[Collected data]
*****

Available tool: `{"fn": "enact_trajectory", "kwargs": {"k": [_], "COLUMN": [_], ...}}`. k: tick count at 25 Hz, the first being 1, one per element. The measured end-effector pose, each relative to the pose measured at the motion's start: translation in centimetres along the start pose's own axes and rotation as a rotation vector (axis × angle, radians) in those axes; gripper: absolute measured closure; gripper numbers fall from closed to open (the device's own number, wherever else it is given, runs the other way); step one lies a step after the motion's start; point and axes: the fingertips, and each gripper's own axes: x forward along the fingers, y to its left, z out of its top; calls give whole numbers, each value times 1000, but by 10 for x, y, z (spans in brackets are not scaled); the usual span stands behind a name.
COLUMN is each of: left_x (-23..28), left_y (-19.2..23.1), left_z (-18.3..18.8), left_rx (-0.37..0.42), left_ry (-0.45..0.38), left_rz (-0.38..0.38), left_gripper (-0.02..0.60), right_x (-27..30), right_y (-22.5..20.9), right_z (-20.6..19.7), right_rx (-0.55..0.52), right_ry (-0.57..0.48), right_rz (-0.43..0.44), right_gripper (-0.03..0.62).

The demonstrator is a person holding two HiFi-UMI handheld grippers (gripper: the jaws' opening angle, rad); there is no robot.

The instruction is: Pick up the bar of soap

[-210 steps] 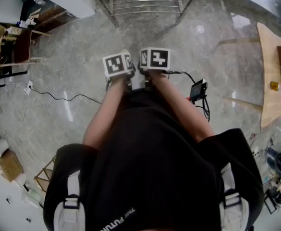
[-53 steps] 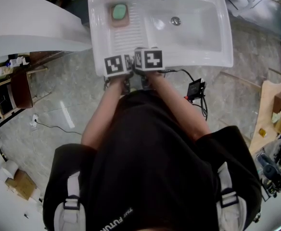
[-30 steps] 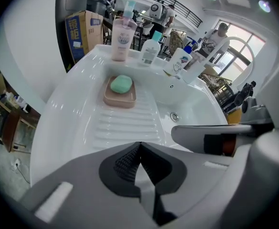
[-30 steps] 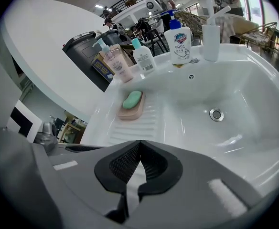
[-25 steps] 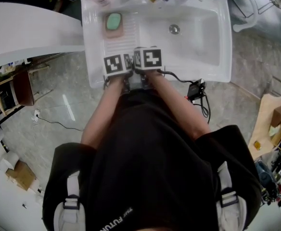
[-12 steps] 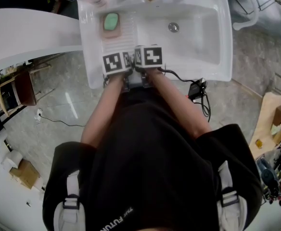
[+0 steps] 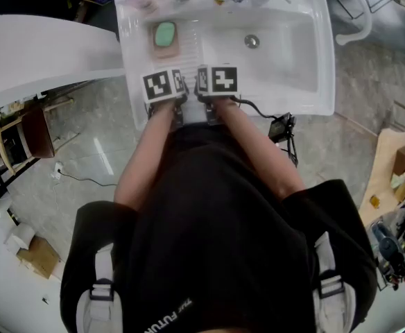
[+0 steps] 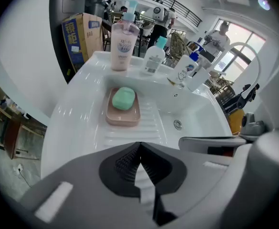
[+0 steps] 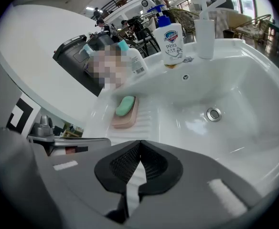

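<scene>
A green bar of soap (image 7: 164, 35) lies in a pink dish (image 8: 123, 116) on the ribbed left part of a white sink (image 7: 306, 82). The same soap (image 8: 123, 98) sits straight ahead in the left gripper view. In the right gripper view the soap (image 9: 125, 105) is ahead and to the left. My left gripper (image 7: 162, 87) and right gripper (image 7: 216, 80) hover side by side over the sink's near rim, short of the dish. The left gripper (image 8: 139, 144) and right gripper (image 9: 140, 143) are both shut with nothing between their pads.
A pink bottle (image 8: 123, 42), a teal-capped bottle (image 8: 154, 57) and a blue-capped bottle (image 8: 185, 68) line the sink's back rim beside a curved faucet (image 8: 244, 66). The drain (image 9: 213, 113) is in the basin at right. A white curved wall (image 7: 43, 54) borders the sink's left.
The view went from bare floor to the sink below me. In the last second my left gripper has shifted slightly left, opening a small gap between the two marker cubes.
</scene>
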Motion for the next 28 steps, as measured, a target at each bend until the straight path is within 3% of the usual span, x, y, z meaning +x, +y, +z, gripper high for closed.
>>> {"fn": "enact_trajectory", "kwargs": {"k": [7, 13, 16, 17, 21, 28], "left_x": [-6, -6, -2, 1, 14, 44], "left_y": [15, 19, 13, 14, 17, 23], "left_z": [33, 71, 81, 84, 94, 118], "left_rx": [49, 137, 189, 195, 219, 248], "left_ry": [-28, -67, -62, -59, -61, -45], "left_rz": [4, -36, -75, -78, -84, -71], "left_gripper": [583, 486, 391, 390, 354, 373], "right_x": [-5, -12, -14, -12, -1, 14], "right_y": [16, 57, 69, 70, 59, 39], "right_z": [17, 42, 56, 56, 44, 46], "right_rx": [-23, -186, -302, -312, -288, -235], "right_ry": [-50, -123, -154, -144, -69, -26], "right_rz": [1, 20, -16, -19, -30, -46], "right_gripper": [583, 582, 580, 580, 580, 580]}}
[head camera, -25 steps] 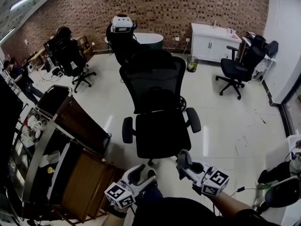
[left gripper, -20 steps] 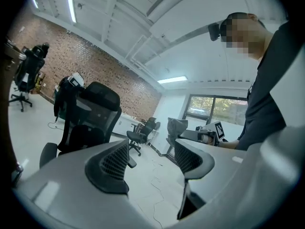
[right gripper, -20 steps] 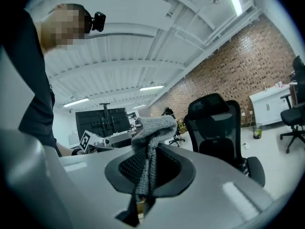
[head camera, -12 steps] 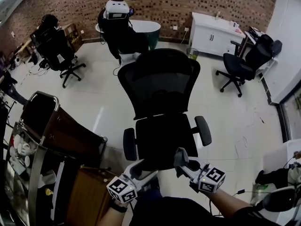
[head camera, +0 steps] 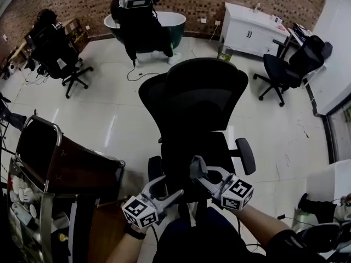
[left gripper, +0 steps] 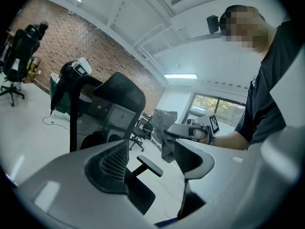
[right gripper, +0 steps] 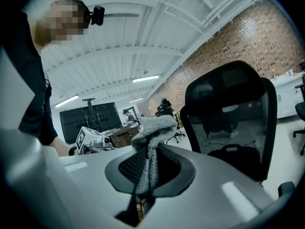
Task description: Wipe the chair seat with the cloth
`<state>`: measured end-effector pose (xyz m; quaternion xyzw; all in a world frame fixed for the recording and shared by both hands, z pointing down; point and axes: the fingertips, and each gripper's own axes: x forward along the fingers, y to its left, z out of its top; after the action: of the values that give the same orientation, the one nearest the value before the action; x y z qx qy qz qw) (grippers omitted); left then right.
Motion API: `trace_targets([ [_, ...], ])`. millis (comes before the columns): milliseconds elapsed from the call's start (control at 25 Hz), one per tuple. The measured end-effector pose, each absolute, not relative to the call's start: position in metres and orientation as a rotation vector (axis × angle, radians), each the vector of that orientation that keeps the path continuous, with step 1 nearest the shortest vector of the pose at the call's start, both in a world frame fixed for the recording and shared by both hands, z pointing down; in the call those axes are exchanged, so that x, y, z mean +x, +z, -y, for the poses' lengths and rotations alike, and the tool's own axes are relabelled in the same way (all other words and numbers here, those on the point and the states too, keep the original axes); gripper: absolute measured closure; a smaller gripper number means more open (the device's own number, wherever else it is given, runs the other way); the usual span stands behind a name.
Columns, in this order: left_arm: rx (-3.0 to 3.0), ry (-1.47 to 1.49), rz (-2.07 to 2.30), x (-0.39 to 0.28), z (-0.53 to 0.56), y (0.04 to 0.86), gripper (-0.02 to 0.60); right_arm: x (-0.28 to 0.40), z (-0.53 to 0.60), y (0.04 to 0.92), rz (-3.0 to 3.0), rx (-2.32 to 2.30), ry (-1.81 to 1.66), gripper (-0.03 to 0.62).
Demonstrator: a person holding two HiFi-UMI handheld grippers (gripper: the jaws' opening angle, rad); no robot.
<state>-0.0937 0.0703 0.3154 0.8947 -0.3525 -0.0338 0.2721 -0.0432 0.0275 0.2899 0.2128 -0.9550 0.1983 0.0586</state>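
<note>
A black mesh office chair stands in front of me, its seat just beyond both grippers. My right gripper is shut on a grey cloth and hovers over the seat's front edge. In the right gripper view the cloth hangs bunched between the closed jaws of the gripper. My left gripper is open and empty at the seat's front left. The left gripper view shows its jaws apart, with the cloth and the chair back ahead.
A dark wood and metal cart stands close on the left. Other black chairs stand at the back left and right. A green tub, a white cabinet and a small bin line the brick wall.
I have come closer to the chair. Both grippers have moved forward from short of the seat to its front edge, the right one still holding the cloth.
</note>
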Motion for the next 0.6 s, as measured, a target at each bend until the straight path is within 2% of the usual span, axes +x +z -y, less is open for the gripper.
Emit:
trace_targets([
  [280,2.354,-0.073,1.004,-0.104,-0.031,0.335,0.258,-0.064,0.009,0.342,2.818,0.55,0.671,0.565],
  [600,2.187,-0.068,1.052,-0.117,0.001,0.412,0.256,-0.106,0.055,0.495,2.557,0.367,0.607,0.565],
])
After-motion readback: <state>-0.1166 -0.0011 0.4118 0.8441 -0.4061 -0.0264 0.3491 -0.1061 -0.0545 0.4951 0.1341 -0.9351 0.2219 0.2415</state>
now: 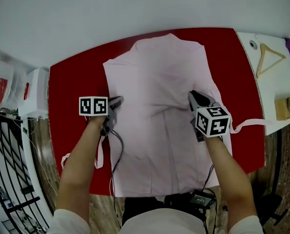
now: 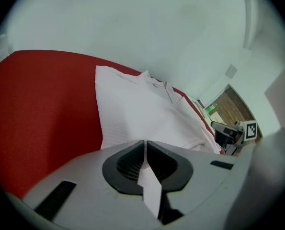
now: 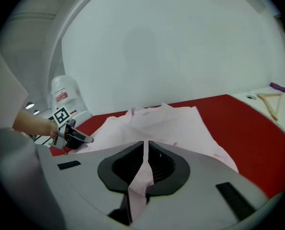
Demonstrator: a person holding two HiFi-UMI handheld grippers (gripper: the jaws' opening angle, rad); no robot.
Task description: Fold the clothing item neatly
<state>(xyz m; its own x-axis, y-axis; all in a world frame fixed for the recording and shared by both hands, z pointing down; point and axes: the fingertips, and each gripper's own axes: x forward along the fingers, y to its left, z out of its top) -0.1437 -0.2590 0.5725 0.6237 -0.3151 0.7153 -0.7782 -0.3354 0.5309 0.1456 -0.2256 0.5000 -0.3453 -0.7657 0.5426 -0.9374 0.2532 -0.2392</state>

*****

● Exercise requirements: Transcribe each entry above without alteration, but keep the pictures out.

● Exercise output:
Available tool: `{"fn": "enact_trajectory", "kwargs": {"k": [_], "COLUMN": [_], ...}}`. k: tick count at 25 Hz, the first being 1, one per element. The measured end-effector pose, each relative to the pose measured at the motion's start: translation in centimetres along the start pose's own axes and rotation as a rotation vector (axis × angle, radians) in those axes; gripper: absolute measured closure; gripper numbers fall from closed to open (the device's own number, wherever else it is given, runs the other way); step one lies a step after the motion's start; point and axes: the fingertips, and each gripper's own axes: x forward along the fingers, y to its left, z out of its top; calls give whole numbers, each value times 1000, but by 10 for x, y, z (spans in brackets are not scaled); the usual span stands behind a name.
COLUMN is each of: left_x (-23..28), left_y (-19.2..23.1), left_z (-18.3..18.8), left_rx (-0.37..0.42), left_ry (-0.45..0.38), left_rz (-0.38..0.38), left_gripper (-0.02..0.60), right_x (-27..30), right_y (-22.5..20.9), right_z (-20.6..19.7), right_rx (-0.55..0.52), right_ry (-0.57..0.48), right_rz (-0.43..0.44), right_gripper (-0.03..0.62).

The demonstrator is a person holding two HiFi-UMI handheld grippers (gripper: the jaws' opening angle, rad); there is no robot.

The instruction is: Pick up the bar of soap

[-210 steps] 
[-53 steps] 
[-30 steps] 
[-30 steps] 
[-25 steps] 
[-12 steps] 
[+0 steps] 
[+0 steps] 
[+0 steps] 

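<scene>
A green bar of soap (image 7: 164, 35) lies in a pink dish (image 8: 123, 116) on the ribbed left part of a white sink (image 7: 306, 82). The same soap (image 8: 123, 98) sits straight ahead in the left gripper view. In the right gripper view the soap (image 9: 125, 105) is ahead and to the left. My left gripper (image 7: 162, 87) and right gripper (image 7: 216, 80) hover side by side over the sink's near rim, short of the dish. The left gripper (image 8: 139, 144) and right gripper (image 9: 140, 143) are both shut with nothing between their pads.
A pink bottle (image 8: 123, 42), a teal-capped bottle (image 8: 154, 57) and a blue-capped bottle (image 8: 185, 68) line the sink's back rim beside a curved faucet (image 8: 244, 66). The drain (image 9: 213, 113) is in the basin at right. A white curved wall (image 7: 43, 54) borders the sink's left.
The view went from bare floor to the sink below me. In the last second my left gripper has shifted slightly left, opening a small gap between the two marker cubes.
</scene>
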Motion for the next 28 steps, as measured, a target at each bend until the straight path is within 3% of the usual span, x, y, z meaning +x, +y, +z, gripper high for closed.
>>> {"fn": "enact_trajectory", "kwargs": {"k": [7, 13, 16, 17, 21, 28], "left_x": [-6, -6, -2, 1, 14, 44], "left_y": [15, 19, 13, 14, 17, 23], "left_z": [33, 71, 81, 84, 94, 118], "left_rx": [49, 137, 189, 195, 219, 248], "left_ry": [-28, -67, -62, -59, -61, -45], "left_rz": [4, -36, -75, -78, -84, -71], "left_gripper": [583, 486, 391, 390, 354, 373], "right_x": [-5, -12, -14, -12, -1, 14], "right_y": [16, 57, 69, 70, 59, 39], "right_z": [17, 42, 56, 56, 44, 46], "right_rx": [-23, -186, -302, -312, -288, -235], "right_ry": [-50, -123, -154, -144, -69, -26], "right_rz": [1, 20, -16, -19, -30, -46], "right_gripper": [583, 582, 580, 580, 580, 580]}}
[head camera, -25 steps] 
[left gripper, -20 steps] 
[right gripper, -20 steps] 
[head camera, -12 steps] 
[head camera, +0 steps] 
[left gripper, +0 steps] 
[right gripper, +0 steps] 
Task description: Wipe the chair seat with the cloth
`<state>`: measured end-effector pose (xyz m; quaternion xyzw; all in a world frame fixed for the recording and shared by both hands, z pointing down; point and axes: the fingertips, and each gripper's own axes: x forward along the fingers, y to its left, z out of its top; after the action: of the values that give the same orientation, the one nearest the value before the action; x y z qx qy qz qw) (grippers omitted); left then right.
Motion API: `trace_targets([ [_, ...], ])`. millis (comes before the columns): milliseconds elapsed from the call's start (control at 25 Hz), one per tuple. The measured end-effector pose, each absolute, not relative to the call's start: position in metres and orientation as a rotation vector (axis × angle, radians), each the vector of that orientation that keeps the path continuous, with step 1 nearest the shortest vector of the pose at the call's start, both in a world frame fixed for the recording and shared by both hands, z pointing down; in the call those axes are exchanged, so that x, y, z mean +x, +z, -y, for the poses' lengths and rotations alike, and the tool's own axes are relabelled in the same way (all other words and numbers here, those on the point and the states too, keep the original axes); gripper: absolute measured closure; a smaller gripper number means more open (the device's own number, wherever else it is given, runs the other way); the usual span stands behind a name.
Columns, in this order: left_arm: rx (-3.0 to 3.0), ry (-1.47 to 1.49), rz (-2.07 to 2.30), x (-0.39 to 0.28), z (-0.53 to 0.56), y (0.04 to 0.86), gripper (-0.02 to 0.60); right_arm: x (-0.28 to 0.40), z (-0.53 to 0.60), y (0.04 to 0.92), rz (-3.0 to 3.0), rx (-2.32 to 2.30), ry (-1.81 to 1.66), gripper (-0.03 to 0.62).
Demonstrator: a person holding two HiFi-UMI handheld grippers (gripper: the jaws' opening angle, rad); no robot.
<state>-0.0937 0.0703 0.3154 0.8947 -0.3525 -0.0338 0.2721 -0.0432 0.0275 0.2899 0.2128 -0.9550 0.1983 0.0586</state>
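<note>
A black mesh office chair stands in front of me, its seat just beyond both grippers. My right gripper is shut on a grey cloth and hovers over the seat's front edge. In the right gripper view the cloth hangs bunched between the closed jaws of the gripper. My left gripper is open and empty at the seat's front left. The left gripper view shows its jaws apart, with the cloth and the chair back ahead.
A dark wood and metal cart stands close on the left. Other black chairs stand at the back left and right. A green tub, a white cabinet and a small bin line the brick wall.
I have come closer to the chair. Both grippers have moved forward from short of the seat to its front edge, the right one still holding the cloth.
</note>
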Motion for the next 0.6 s, as measured, a target at each bend until the straight path is within 2% of the usual span, axes +x +z -y, less is open for the gripper.
Emit:
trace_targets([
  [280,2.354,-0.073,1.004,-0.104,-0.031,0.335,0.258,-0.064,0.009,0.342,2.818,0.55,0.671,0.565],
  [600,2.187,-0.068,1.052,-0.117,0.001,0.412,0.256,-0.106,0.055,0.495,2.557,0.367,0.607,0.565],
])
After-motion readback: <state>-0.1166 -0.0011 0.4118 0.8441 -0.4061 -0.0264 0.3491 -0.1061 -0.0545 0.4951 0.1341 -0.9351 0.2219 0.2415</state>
now: 
now: 
now: 
Demonstrator: a person holding two HiFi-UMI handheld grippers (gripper: the jaws' opening angle, rad); no robot.
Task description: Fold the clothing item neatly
<state>(xyz m; its own x-axis, y-axis; all in a world frame fixed for the recording and shared by both hands, z pointing down; point and axes: the fingertips, and each gripper's own axes: x forward along the fingers, y to its left, z out of its top) -0.1437 -0.2590 0.5725 0.6237 -0.3151 0.7153 -0.7782 -0.3354 0.5309 0.1456 -0.2256 0.5000 -0.3453 -0.7657 0.5426 -0.9374 0.2532 -0.2392</state>

The requested output is now complete.